▶ _Problem_: Only lines holding "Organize" are wanted; copy each of them from the records below.

▶ _Supplied records_:
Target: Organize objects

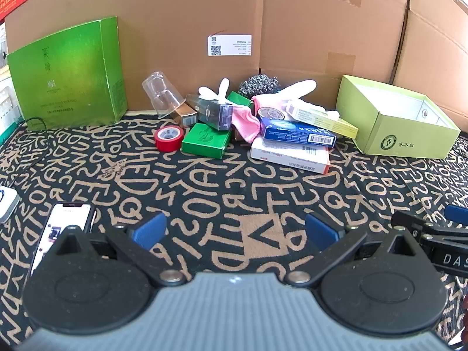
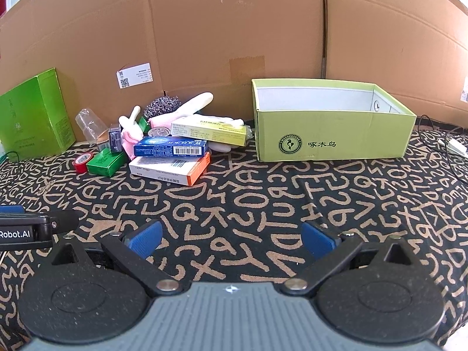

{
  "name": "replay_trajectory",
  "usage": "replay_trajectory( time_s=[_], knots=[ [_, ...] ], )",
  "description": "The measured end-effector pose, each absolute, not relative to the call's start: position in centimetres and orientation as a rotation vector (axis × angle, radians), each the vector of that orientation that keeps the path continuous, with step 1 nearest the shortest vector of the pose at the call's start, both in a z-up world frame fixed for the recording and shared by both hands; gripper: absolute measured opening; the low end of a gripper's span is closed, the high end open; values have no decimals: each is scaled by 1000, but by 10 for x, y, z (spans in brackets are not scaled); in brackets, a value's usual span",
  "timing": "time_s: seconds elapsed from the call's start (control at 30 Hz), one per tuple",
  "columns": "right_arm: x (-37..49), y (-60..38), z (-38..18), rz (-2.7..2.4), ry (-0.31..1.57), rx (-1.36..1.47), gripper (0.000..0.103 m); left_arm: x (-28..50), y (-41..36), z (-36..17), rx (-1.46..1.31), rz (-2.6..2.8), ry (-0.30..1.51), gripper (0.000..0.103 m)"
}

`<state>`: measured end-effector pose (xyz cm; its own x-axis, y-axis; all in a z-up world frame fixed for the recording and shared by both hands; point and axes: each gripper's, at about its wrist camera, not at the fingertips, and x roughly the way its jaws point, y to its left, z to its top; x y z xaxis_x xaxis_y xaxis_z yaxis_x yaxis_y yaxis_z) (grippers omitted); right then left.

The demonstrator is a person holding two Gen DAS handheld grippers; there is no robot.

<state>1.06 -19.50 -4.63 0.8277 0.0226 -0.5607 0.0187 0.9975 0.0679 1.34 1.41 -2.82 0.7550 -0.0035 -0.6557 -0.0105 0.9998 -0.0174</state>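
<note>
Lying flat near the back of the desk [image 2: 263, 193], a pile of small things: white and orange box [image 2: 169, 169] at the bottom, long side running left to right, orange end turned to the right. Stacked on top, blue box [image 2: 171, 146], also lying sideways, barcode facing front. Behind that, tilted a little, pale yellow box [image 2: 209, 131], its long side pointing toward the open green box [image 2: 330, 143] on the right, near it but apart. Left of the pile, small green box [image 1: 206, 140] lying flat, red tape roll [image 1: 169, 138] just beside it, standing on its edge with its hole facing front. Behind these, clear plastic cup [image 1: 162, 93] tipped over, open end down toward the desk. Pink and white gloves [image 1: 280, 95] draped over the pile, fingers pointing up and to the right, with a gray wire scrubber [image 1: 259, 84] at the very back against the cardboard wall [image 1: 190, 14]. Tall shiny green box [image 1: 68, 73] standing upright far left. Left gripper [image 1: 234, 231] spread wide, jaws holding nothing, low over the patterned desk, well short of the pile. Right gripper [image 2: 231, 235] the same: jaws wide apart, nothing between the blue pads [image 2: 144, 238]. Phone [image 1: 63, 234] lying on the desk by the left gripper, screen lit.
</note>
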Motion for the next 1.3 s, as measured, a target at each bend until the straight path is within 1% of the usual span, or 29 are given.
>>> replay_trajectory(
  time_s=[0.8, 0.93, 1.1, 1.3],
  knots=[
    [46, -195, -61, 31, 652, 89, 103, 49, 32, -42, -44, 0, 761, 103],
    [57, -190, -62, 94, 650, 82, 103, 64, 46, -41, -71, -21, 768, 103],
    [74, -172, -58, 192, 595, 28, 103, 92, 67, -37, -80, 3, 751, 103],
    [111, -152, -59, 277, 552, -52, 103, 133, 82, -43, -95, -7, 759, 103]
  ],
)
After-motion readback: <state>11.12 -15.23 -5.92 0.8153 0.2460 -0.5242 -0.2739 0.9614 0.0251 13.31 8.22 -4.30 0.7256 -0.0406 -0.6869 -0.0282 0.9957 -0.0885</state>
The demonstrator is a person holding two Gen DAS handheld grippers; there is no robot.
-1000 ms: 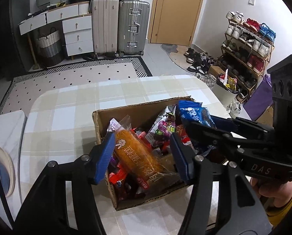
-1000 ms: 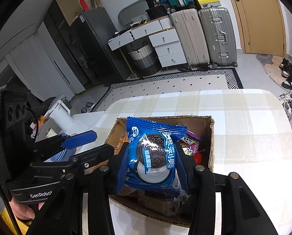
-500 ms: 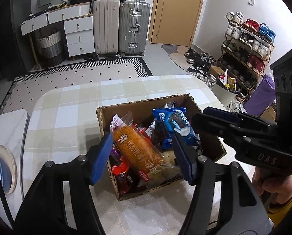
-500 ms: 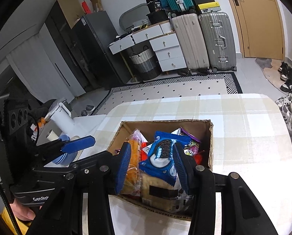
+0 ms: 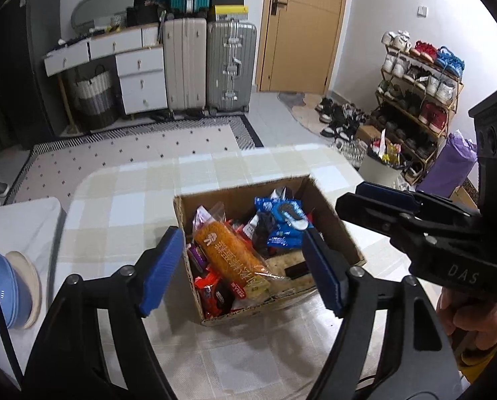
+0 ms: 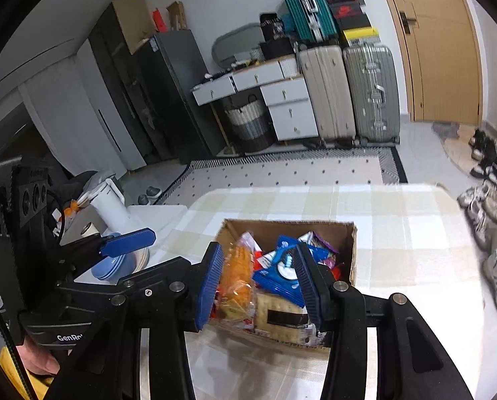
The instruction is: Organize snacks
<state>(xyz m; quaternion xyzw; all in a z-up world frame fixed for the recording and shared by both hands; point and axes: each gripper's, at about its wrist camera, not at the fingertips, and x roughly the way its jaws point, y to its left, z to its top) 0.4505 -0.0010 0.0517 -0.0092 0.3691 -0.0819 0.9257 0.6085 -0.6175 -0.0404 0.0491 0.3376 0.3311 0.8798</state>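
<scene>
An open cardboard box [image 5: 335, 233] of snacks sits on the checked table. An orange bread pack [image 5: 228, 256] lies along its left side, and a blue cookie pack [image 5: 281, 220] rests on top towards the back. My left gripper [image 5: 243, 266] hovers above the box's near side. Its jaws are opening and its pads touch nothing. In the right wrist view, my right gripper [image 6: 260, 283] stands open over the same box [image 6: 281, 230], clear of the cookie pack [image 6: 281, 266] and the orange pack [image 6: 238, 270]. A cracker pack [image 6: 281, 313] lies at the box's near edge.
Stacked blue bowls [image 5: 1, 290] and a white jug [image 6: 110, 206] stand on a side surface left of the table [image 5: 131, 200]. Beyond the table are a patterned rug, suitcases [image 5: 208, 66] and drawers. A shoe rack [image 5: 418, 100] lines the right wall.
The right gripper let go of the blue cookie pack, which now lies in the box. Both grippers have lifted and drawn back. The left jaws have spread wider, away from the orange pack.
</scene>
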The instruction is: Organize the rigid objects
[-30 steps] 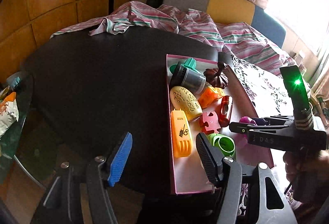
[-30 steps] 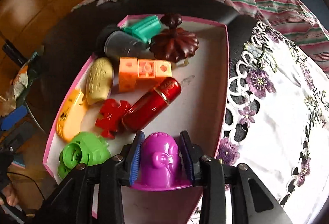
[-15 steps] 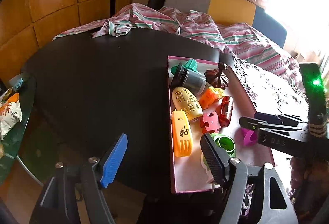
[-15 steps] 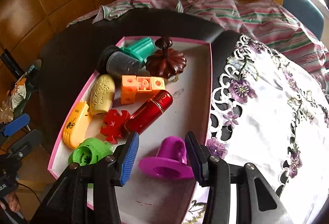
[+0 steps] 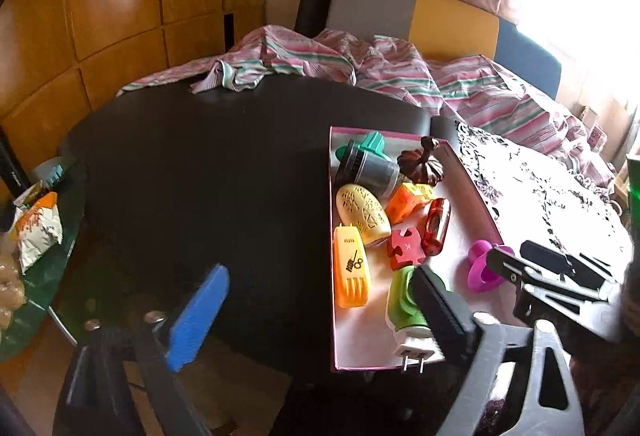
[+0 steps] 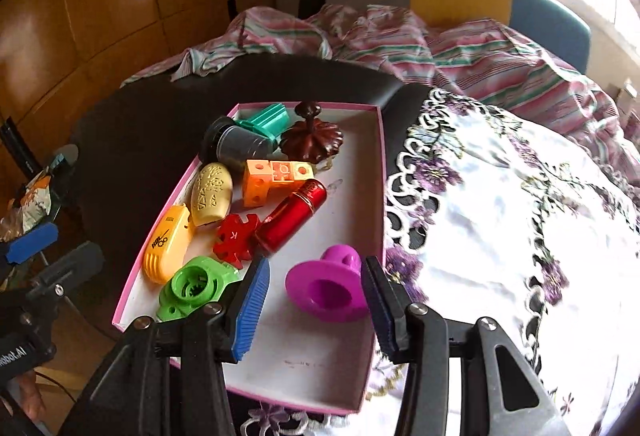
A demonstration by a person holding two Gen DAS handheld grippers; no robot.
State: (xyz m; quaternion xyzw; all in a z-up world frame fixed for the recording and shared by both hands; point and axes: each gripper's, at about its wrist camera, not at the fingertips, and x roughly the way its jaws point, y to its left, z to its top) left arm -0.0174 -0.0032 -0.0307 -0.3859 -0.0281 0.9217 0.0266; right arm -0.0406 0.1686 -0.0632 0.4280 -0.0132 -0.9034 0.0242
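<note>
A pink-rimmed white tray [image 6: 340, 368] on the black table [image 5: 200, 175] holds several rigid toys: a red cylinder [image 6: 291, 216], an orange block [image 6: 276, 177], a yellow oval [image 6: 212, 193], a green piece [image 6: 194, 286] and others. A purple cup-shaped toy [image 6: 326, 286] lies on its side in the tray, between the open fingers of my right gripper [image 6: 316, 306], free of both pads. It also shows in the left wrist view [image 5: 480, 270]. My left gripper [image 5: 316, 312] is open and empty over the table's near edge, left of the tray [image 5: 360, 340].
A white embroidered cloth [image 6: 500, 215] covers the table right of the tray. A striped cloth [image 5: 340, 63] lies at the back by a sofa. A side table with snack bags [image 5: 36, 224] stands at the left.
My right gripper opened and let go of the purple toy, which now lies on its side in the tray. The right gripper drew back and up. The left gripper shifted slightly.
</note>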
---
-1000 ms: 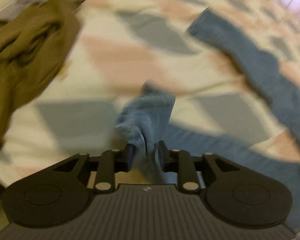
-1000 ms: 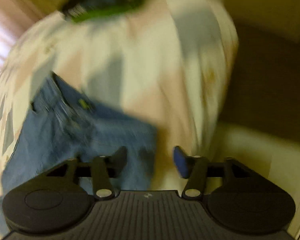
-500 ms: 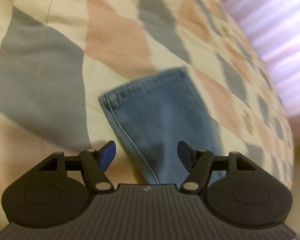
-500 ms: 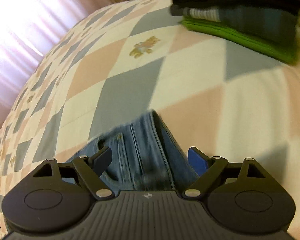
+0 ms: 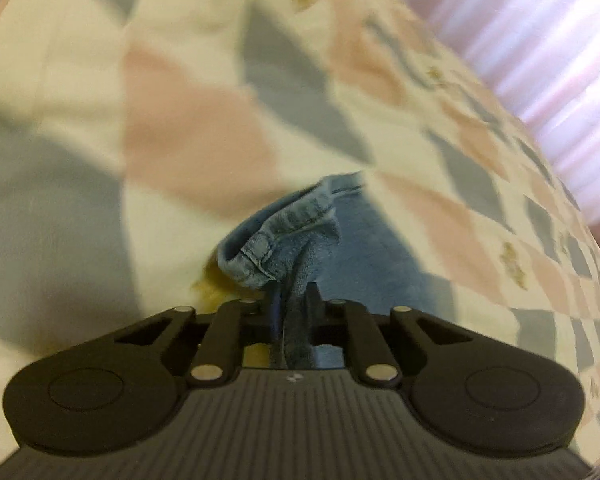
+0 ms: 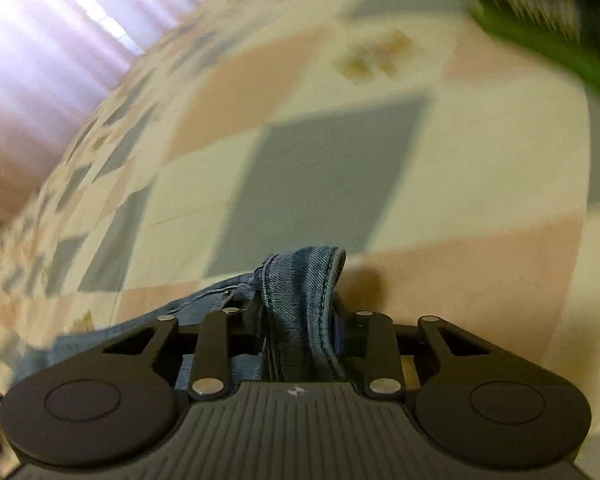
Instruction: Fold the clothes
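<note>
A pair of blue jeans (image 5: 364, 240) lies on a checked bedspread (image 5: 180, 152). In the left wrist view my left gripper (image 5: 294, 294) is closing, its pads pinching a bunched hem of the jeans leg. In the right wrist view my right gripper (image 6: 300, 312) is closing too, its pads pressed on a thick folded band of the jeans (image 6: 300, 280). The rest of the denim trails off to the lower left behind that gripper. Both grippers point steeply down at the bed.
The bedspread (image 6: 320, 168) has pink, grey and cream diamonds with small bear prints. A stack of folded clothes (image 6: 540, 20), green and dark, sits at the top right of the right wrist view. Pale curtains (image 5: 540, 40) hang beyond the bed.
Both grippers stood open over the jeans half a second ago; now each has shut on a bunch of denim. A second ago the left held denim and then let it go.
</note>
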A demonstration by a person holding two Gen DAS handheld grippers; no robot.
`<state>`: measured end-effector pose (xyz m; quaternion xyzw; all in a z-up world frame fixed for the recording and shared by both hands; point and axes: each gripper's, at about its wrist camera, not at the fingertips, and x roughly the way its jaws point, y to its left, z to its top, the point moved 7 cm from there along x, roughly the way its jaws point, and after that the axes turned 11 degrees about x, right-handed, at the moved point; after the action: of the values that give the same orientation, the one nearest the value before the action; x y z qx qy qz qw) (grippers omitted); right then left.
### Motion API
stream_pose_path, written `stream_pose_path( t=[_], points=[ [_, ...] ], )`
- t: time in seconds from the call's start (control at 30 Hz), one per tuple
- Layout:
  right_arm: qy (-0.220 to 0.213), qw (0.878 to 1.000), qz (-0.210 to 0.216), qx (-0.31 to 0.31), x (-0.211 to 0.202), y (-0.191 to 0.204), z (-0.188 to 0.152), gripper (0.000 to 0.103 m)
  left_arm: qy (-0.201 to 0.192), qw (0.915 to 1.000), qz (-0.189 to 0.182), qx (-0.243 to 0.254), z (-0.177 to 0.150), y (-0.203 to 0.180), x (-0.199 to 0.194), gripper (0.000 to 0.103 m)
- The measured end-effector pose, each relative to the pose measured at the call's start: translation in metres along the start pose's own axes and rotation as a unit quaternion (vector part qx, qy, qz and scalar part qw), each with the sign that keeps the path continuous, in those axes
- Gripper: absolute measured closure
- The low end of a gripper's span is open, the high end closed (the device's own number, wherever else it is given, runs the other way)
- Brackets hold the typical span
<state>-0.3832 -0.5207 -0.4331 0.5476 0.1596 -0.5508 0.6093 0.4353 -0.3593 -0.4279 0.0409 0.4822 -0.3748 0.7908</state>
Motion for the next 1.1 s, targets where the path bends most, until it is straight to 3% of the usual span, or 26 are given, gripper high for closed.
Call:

▶ _Task result_:
Target: Organize objects
The instruction is: Organize snacks
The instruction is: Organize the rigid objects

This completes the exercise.